### Task
Could you show all lines in the entries below that contain the string "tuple"?

*** Records for this task ***

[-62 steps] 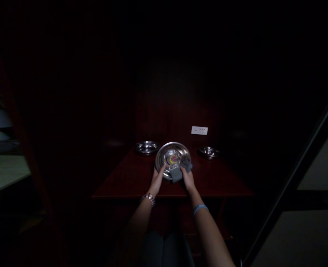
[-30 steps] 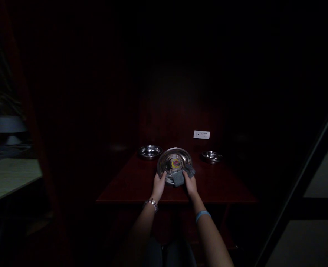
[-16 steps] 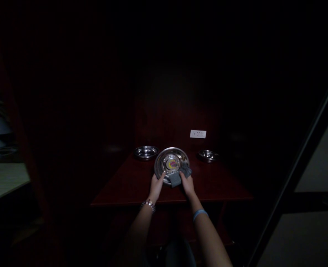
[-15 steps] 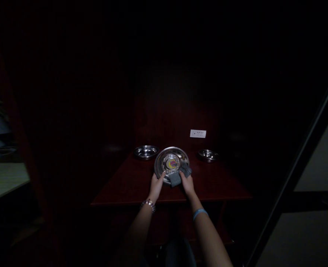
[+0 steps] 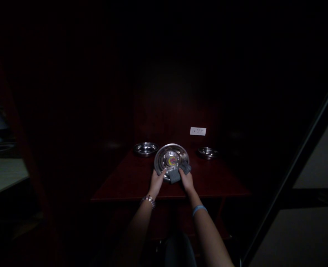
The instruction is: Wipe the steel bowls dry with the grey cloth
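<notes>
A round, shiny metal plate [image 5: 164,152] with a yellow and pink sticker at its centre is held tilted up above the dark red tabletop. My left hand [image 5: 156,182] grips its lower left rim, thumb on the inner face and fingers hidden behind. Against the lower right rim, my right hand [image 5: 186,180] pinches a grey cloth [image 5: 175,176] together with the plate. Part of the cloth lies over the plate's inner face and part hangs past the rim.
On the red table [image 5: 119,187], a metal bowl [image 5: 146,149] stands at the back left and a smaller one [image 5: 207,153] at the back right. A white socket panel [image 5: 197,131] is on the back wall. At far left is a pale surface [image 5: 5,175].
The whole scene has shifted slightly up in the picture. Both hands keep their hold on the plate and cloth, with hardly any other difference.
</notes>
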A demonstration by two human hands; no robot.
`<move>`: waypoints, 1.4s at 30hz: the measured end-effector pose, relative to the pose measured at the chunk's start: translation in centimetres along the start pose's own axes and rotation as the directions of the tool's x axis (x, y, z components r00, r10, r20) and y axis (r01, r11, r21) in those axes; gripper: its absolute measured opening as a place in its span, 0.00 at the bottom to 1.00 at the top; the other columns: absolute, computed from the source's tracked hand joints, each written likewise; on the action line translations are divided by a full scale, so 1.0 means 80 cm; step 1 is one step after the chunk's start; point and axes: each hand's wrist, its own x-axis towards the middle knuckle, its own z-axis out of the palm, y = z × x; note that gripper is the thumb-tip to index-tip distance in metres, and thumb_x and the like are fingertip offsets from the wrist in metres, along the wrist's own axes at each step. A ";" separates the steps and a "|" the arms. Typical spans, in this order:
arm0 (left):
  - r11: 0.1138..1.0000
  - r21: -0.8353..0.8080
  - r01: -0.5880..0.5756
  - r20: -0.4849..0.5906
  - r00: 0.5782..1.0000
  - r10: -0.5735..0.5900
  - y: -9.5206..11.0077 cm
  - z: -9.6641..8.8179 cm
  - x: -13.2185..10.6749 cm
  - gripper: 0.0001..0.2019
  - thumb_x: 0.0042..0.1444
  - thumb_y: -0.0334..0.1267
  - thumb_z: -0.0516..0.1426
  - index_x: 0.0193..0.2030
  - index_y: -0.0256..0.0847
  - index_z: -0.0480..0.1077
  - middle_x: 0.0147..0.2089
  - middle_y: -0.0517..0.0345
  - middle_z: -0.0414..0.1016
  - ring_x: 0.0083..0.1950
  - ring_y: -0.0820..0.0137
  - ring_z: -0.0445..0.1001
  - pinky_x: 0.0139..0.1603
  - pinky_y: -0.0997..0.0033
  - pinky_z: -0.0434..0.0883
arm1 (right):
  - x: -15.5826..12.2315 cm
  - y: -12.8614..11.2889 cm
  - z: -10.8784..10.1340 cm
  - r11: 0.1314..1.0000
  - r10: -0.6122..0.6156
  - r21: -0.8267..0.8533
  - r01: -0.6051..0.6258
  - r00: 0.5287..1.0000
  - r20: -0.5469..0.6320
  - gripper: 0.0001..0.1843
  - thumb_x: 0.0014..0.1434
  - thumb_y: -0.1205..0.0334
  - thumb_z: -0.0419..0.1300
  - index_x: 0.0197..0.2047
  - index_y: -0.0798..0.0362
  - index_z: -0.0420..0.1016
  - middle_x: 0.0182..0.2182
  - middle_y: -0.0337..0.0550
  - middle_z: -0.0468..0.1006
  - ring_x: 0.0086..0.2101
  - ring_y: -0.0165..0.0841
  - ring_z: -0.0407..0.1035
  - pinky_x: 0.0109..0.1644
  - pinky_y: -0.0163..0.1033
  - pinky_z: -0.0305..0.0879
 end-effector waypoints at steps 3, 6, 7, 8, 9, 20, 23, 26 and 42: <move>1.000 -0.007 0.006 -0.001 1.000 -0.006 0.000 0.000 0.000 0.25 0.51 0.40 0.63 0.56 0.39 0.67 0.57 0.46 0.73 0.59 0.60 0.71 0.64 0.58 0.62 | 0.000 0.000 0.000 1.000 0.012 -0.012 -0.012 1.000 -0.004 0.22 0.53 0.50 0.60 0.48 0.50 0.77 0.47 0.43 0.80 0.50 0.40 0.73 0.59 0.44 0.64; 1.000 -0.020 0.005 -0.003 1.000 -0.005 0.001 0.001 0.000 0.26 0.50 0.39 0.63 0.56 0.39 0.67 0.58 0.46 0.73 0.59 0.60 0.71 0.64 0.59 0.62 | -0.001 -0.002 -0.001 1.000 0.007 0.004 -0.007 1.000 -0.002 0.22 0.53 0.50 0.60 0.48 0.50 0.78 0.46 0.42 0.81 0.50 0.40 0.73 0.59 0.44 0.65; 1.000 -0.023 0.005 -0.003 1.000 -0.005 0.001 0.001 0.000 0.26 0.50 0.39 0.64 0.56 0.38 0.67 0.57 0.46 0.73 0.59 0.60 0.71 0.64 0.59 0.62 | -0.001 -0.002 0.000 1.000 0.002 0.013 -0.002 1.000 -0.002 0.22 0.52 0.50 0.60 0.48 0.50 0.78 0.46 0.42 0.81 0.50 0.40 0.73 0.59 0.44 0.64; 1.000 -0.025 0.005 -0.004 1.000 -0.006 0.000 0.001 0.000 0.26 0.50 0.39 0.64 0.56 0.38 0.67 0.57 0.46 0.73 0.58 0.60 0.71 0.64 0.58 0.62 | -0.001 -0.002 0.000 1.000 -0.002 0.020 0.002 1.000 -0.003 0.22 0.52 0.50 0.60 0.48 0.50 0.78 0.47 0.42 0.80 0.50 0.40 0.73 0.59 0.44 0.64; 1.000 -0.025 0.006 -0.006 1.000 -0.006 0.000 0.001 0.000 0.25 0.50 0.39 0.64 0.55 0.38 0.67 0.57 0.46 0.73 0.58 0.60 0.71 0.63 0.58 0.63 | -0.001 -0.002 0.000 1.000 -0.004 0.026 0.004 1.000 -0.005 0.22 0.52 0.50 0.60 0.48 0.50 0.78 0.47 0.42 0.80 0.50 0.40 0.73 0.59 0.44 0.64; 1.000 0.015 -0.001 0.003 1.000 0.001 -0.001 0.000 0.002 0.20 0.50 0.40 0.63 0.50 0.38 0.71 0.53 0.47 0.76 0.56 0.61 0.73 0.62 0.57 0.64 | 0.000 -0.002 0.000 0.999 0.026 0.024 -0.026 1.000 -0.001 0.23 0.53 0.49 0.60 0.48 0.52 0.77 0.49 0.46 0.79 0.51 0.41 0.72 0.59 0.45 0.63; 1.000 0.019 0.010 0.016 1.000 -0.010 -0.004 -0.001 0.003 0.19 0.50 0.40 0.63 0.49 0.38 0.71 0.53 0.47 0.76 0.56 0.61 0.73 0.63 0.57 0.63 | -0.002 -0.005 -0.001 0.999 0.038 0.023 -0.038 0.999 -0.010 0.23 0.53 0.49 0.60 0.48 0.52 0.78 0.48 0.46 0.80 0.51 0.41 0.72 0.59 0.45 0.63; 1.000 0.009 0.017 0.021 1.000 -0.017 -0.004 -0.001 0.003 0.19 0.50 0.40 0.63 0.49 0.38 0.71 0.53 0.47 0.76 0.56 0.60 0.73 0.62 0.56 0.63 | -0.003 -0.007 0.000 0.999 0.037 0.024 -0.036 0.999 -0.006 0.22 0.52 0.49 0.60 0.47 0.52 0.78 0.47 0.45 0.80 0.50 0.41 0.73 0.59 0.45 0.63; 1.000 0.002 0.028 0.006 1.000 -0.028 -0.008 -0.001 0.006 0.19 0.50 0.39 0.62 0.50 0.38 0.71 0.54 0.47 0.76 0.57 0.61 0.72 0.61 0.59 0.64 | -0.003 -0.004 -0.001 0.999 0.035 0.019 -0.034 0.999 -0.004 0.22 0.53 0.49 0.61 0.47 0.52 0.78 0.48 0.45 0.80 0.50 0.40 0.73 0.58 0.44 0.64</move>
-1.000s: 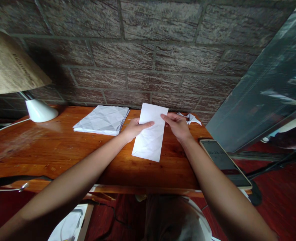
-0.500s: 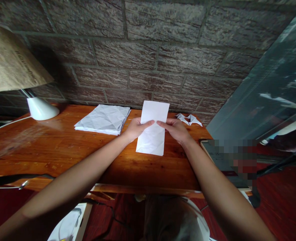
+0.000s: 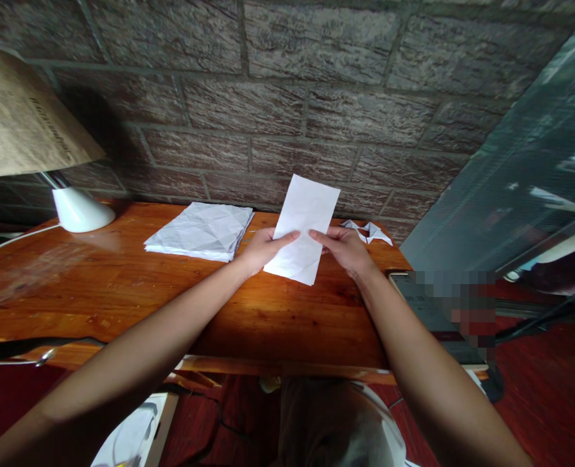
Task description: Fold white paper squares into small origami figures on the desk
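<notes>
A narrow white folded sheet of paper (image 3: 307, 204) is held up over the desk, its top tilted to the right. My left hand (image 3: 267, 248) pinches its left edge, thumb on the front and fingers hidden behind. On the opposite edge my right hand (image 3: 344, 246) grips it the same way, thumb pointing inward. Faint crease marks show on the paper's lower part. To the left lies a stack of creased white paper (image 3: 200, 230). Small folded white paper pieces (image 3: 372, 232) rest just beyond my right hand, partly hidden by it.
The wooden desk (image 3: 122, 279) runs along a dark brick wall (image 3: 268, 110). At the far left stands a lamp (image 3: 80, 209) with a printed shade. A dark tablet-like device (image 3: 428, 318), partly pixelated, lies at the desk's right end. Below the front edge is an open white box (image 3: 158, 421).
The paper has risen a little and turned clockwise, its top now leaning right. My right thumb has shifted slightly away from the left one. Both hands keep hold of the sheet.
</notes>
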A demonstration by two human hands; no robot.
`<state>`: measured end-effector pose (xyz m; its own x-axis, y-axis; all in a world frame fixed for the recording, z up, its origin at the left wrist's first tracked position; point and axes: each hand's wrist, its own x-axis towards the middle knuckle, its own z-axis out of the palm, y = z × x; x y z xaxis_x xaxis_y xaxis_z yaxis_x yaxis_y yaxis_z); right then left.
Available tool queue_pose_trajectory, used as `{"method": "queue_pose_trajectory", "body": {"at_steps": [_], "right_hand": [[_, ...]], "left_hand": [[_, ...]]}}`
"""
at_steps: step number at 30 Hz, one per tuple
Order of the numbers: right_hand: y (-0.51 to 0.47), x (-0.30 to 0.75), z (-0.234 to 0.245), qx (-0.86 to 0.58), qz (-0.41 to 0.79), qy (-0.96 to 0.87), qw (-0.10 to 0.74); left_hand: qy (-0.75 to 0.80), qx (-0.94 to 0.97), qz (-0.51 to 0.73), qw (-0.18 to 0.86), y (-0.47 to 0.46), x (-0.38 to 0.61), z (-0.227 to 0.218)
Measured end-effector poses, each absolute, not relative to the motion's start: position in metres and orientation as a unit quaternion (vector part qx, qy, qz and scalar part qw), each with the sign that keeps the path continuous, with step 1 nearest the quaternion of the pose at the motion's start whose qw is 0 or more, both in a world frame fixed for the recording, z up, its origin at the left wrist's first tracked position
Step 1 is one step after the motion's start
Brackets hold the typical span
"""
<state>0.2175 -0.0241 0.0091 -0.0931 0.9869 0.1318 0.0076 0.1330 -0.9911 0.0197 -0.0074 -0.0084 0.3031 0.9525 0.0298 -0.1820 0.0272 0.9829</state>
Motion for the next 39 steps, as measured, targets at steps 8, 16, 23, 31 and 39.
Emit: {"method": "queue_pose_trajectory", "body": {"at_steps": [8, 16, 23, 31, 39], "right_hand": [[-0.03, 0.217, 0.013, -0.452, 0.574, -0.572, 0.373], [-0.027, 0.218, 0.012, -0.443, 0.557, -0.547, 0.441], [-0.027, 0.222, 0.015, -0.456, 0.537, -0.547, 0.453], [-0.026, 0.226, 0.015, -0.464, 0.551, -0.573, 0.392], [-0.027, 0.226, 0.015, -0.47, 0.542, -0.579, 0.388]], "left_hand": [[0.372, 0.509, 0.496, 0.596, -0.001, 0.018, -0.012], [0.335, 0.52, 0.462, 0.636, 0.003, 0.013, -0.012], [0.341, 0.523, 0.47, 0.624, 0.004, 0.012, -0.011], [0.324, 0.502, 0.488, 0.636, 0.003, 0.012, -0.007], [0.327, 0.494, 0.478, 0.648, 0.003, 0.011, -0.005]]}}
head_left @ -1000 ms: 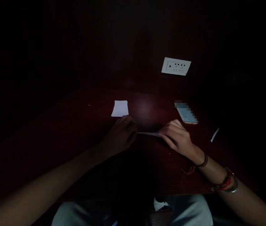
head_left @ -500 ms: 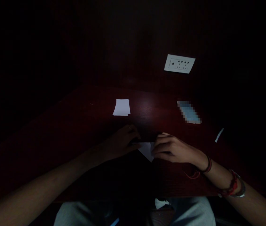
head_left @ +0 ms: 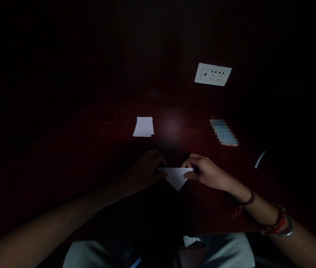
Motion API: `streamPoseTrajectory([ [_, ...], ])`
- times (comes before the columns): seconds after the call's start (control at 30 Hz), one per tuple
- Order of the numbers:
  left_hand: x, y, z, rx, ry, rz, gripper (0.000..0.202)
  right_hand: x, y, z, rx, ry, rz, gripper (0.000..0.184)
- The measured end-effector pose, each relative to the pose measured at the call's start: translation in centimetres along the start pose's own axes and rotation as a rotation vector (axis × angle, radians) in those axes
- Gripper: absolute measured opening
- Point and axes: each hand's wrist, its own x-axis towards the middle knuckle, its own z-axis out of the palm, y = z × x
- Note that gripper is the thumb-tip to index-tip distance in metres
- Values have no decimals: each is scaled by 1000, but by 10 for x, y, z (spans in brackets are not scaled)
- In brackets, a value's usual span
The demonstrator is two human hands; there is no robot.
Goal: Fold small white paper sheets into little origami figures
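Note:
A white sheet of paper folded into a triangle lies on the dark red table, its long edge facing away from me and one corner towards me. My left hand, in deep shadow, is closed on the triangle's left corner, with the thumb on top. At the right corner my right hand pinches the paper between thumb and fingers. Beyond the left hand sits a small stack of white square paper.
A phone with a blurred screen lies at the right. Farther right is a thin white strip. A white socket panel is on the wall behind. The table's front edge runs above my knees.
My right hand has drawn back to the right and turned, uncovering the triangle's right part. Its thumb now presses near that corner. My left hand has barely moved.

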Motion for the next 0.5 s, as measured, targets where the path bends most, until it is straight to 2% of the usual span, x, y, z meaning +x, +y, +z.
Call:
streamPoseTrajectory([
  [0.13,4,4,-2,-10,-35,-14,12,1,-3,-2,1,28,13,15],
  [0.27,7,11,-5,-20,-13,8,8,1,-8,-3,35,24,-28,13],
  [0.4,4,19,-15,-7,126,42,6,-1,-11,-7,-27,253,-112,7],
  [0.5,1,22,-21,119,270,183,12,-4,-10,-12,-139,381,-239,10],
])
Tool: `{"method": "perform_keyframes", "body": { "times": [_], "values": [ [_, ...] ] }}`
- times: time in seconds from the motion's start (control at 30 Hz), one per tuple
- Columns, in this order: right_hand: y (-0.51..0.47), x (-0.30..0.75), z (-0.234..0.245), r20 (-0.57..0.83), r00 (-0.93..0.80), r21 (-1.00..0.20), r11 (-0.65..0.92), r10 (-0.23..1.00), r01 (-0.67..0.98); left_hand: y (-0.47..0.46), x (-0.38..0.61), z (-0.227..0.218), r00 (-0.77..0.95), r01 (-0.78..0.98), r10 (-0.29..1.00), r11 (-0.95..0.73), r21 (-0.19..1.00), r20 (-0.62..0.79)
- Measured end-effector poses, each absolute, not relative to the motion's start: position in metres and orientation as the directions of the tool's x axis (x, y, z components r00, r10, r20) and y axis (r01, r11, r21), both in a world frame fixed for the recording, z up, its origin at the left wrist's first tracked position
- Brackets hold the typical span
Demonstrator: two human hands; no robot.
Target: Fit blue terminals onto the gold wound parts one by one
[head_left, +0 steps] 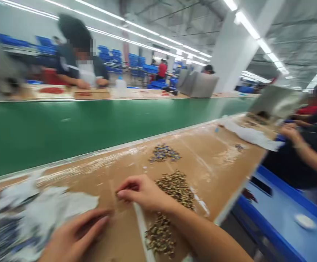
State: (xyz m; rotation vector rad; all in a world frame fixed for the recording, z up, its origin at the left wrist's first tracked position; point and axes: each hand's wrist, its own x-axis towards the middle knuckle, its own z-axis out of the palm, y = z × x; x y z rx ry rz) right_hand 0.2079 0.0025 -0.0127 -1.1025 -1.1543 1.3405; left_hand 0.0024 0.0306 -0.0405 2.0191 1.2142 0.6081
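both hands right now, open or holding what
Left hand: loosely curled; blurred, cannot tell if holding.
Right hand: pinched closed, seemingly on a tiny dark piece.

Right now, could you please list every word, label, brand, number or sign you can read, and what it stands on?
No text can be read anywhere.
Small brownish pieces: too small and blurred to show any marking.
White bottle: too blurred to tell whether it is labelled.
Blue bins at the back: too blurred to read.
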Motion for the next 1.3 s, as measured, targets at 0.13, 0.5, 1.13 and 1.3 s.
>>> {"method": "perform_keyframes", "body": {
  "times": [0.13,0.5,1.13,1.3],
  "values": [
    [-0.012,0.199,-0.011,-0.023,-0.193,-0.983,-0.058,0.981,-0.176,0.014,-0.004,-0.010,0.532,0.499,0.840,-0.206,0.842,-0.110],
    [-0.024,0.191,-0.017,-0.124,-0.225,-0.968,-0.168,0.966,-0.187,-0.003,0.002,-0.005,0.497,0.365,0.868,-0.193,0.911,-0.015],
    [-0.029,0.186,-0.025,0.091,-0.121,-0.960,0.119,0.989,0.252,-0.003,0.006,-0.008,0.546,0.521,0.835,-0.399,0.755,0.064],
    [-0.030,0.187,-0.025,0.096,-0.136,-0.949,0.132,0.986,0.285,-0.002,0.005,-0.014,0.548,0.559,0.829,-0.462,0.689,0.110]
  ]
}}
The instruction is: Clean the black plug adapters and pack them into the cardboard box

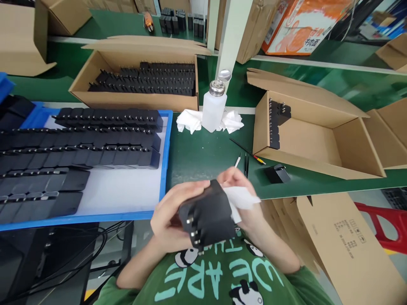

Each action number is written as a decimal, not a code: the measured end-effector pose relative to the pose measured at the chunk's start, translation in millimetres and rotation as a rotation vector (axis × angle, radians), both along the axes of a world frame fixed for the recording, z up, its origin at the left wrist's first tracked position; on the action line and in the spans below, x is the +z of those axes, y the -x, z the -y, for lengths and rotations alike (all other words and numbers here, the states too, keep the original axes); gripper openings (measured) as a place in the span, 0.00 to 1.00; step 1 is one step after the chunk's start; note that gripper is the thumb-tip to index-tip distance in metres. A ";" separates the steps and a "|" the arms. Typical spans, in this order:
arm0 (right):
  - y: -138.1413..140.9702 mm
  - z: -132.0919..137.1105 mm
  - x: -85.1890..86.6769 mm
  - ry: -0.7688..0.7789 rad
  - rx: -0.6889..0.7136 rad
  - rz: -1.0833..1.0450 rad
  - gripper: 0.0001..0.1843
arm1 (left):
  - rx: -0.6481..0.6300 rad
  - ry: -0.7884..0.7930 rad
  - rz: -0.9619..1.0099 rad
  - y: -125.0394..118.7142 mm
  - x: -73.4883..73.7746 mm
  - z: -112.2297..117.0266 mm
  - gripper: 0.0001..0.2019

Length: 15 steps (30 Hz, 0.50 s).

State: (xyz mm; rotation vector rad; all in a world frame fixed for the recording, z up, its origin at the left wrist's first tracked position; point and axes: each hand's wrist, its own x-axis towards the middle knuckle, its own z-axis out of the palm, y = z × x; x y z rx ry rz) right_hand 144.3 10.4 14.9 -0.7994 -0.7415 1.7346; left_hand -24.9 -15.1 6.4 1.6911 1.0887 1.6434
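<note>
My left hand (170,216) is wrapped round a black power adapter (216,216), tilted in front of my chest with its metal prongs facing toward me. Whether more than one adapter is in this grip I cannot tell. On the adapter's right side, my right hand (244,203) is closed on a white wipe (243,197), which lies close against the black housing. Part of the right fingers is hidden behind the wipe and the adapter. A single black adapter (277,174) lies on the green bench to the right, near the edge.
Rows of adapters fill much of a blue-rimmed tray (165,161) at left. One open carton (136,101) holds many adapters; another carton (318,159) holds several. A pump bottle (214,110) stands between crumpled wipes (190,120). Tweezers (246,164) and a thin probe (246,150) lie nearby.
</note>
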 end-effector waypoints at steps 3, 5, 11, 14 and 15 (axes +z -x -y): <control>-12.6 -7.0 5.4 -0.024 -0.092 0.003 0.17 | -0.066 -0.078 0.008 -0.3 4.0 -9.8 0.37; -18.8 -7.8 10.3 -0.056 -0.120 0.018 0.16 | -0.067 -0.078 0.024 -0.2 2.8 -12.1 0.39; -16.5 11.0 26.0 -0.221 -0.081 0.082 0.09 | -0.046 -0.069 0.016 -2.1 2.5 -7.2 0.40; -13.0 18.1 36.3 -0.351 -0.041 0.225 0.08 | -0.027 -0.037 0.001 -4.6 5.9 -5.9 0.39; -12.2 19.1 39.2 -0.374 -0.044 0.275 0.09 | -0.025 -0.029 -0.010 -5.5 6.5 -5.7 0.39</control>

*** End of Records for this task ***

### Response to the task
at_steps: step number at 30 Hz, one per tuple
- times (comes before the columns): seconds after the call's start (control at 30 Hz), one per tuple
- times: time in seconds from the motion's start (control at 30 Hz), one per tuple

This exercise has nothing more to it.